Aperçu de la conformité au règlement relatif aux dispositifs médicaux de diagnostic in vitro (IVDR)

Aperçu de la conformité au règlement relatif aux dispositifs médicaux de diagnostic in vitro (IVDR)

Revue de la littérature IVDR : appuyez SVR, APR et CPR avec des preuves cliniques et scientifiques solides

1. Qu'est-ce que l'IVDR UE 2017/746 ?

Le règlement relatif aux dispositifs de diagnostic in vitro est une règle établie par le règlement de l'UE. Il fixe des exigences en matière de sécurité, de performance et de qualité des dispositifs qui testent des échantillons humains, comme le sang, les tissus ou l'urine. Ce règlement a remplacé l'ancienne directive sur les dispositifs de diagnostic in vitro en mai 2022. L'IVDR renforce considérablement les règles relatives à la sécurité, aux performances, à la transparence et au suivi des produits après leur mise sur le marché.

Le règlement relatif aux dispositifs de diagnostic in vitro contribue à assurer la sécurité des patients et à harmoniser les réglementations au sein de Consultant MDR UE. L'IVDR prévoit également un système de classification des risques, des règles plus strictes en matière de preuves cliniques et une surveillance accrue par les organismes notifiés.


2. L'importance de la conformité IVDR pour les fabricants de DIV

Si vous ne respectez pas la conformité IVDR, vous ne pouvez pas vendre vos produits sur le marché de l'UE. Ce marché est l'un des plus importants au monde. Le règlement contribue à protéger les patients contre des dispositifs de diagnostic défectueux ou trompeurs.

Voici pourquoi le respect de l'IVDR est important :

Accès au marché : vous devez vous conformer à l'IVDR pour vendre des produits dans l'UE.

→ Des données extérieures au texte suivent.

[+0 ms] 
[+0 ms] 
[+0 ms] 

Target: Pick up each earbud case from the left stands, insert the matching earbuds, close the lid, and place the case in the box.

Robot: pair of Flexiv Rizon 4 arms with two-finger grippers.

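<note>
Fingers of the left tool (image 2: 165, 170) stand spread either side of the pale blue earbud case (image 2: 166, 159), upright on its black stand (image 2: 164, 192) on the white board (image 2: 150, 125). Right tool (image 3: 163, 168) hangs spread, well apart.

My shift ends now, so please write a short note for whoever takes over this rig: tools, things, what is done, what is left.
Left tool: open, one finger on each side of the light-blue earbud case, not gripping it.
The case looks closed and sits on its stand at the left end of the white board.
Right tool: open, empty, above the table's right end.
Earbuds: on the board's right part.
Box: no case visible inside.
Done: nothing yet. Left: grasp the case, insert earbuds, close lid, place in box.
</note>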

Atténuation des risques : le respect de l'IVDR aide à éviter les amendes et les dommages coûteux à votre marque.

Crédibilité et confiance : cela renforce la confiance des médecins et des patients envers votre produit.

Harmonisation mondiale : le règlement relatif aux dispositifs de diagnostic in vitro est similaire aux réglementations en vigueur dans d'autres pays, ce qui facilite la vente des produits ailleurs.

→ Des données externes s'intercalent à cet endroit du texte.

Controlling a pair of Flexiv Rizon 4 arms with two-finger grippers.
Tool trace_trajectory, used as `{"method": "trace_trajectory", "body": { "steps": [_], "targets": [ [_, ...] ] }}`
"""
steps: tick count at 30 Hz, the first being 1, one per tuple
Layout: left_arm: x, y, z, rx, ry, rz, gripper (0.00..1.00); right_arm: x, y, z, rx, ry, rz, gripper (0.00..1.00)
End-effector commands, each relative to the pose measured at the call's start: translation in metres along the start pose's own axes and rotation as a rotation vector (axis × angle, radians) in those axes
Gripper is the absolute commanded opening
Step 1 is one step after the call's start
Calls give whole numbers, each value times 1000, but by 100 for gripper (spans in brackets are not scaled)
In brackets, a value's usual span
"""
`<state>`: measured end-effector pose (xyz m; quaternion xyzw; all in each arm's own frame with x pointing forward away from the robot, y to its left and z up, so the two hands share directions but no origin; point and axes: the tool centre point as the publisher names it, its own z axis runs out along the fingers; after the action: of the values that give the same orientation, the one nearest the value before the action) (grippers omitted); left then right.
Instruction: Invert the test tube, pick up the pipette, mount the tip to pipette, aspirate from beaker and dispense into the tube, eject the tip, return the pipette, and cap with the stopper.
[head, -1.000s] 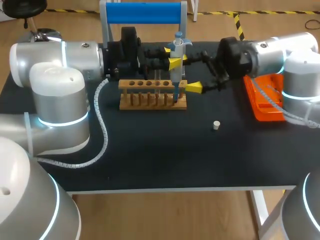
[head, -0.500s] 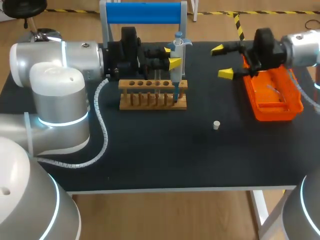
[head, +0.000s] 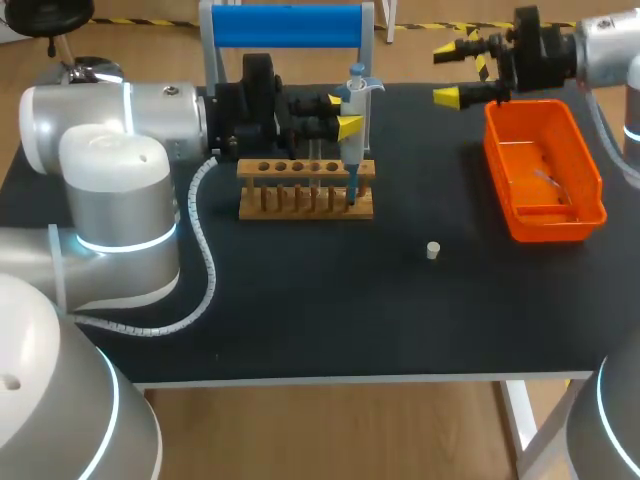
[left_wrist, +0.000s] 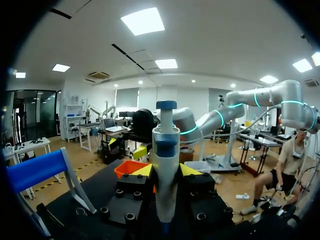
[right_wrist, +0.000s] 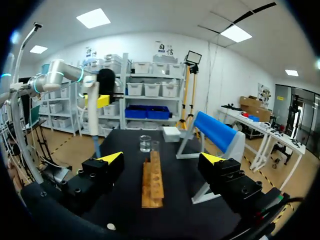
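Table, black (head: 300, 300): orange plastic tray (head: 500, 175) right, wooden tube rack (head: 305, 190) mid. My L gripper (head: 343, 113) clamps blue-white pipette (head: 355, 150) upright over rack's right end; R gripper (head: 447, 73) spread, empty, by tray's far end. Small white stopper (head: 432, 250) lies loose.

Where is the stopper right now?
Head view: the stopper lies loose on the table, right of the wooden rack and left of the orange tray's near end.

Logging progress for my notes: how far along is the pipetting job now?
Looks done: pipette picked up, tip mounted. In hand: left gripper holds the pipette upright, its tip down at the wooden rack's end. Left: eject the tip, return the pipette, cap; the stopper lies loose on the table, right gripper open, empty.
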<state>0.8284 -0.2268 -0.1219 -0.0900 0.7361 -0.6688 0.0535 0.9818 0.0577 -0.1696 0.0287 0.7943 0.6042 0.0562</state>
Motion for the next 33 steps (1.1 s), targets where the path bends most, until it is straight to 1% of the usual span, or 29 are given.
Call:
{"method": "trace_trajectory", "body": {
  "steps": [1,5,14,26,33],
  "targets": [
    [0,1,1,4,-1,1,0,-19,8,20,60,-31,3,100],
    [0,1,1,4,-1,1,0,-32,10,34,101,-71,17,100],
    [0,1,1,4,-1,1,0,-50,14,63,182,-129,19,100],
    [0,1,1,4,-1,1,0,-71,36,92,210,-154,0,100],
    [0,1,1,4,-1,1,0,-79,40,110,223,-151,-10,100]
  ]
}}
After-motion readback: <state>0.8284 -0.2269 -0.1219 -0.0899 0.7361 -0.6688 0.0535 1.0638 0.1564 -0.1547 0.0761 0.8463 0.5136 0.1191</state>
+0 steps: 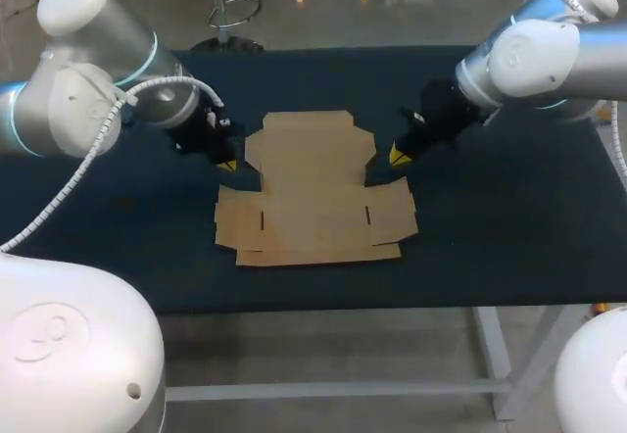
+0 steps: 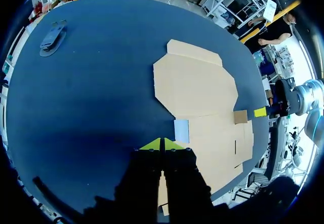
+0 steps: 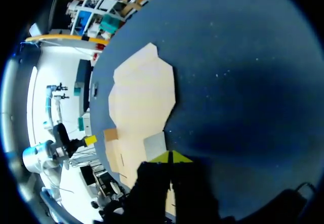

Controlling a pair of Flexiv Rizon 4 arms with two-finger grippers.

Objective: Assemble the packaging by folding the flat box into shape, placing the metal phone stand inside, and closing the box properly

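No readable text, labels, brands, numbers or signs anywhere

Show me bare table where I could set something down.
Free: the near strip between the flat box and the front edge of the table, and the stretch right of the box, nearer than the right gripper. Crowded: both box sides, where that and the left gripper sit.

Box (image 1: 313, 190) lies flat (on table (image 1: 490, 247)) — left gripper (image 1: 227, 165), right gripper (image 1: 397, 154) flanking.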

En bref, suivre l'IVDR n'est pas une exigence légale. C'est nécessaire pour être compétitif. La conformité IVDR est cruciale pour les fabricants de DIV.


3. Principaux changements : IVDD vs IVDR

L'IVDR dispose d'un cadre réglementaire plus organisé que l'ancienne directive relative au diagnostic in vitro. Parmi les principaux changements figurent : 

Aspect

IVDD (98/79/EC)

IVDR (2017/746)

Classification

L'annexe II (Liste A & Liste B) précise quels dispositifs nécessitent l'intervention d'un organisme notifié ; la plupart des autres sont certifiés. 

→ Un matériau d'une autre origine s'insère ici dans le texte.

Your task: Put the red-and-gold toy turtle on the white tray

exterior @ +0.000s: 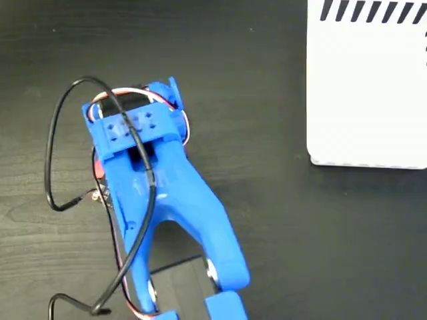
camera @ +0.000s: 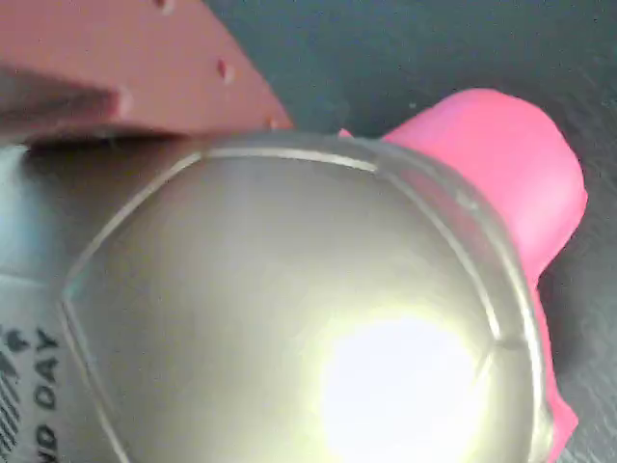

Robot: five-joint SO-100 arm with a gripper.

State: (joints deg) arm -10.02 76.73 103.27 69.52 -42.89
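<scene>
The wrist view is almost filled by the red-and-gold toy turtle (camera: pixel 318 318). Its shiny gold shell sits very close to the lens, its coral-pink head (camera: pixel 501 164) pokes out at the upper right, and black print shows at the lower left. One reddish-looking finger (camera: pixel 145 77) lies against the shell's upper left; the other finger is out of sight. In the fixed view the blue gripper (exterior: pixel 137 120) points down at the dark table and hides the turtle beneath it. The white tray (exterior: pixel 367 93), with slanted black stripes along its top edge, lies at the upper right, well away from the gripper.
A black cable (exterior: pixel 57 167) loops off the left side of the blue arm (exterior: pixel 187 213). The dark wood-grain table (exterior: pixel 267 200) lies bare between the arm and the tray.
</scene>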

Référence : la directive (98/79/CE), annexe II (listes A et B), est citée. 

Passe à un système fondé sur le risque utilisant les classes A, B, C et D. 

Référence : règlement UE (2017/746), article 47 et annexe VIII.

Organismes notifiés

Le rôle est limité. Il suffit d'examiner l'annexe II, liste A, liste B et les dispositifs d'autotest en ce qui concerne l'intervention d'un organisme notifié.

Référence : directive 98/79/CE, annexes III à VII, qui décrivent les modalités d'évaluation de la conformité.


Les DIV étaient auto-certifiés et l'intervention des ON était limitée. L'IVDR impose désormais que tous les DIV classés en classe B, C ou D fassent l'objet d'une évaluation de la conformité par un organisme notifié

Référence : cela découle du règlement UE (2017/746), articles 48 à 51 et annexes IX à XI, qui traitent de la vérification de la conformité aux règles. 

Évaluation des performances

Exigence minimale : le dispositif doit atteindre les performances prévues telles que déclarées par le fabricant.

Référence : directive 98/79/CE, annexe III, 6 (le fabricant doit s'assurer que le dispositif atteint les performances qu'il a revendiquées pour lui).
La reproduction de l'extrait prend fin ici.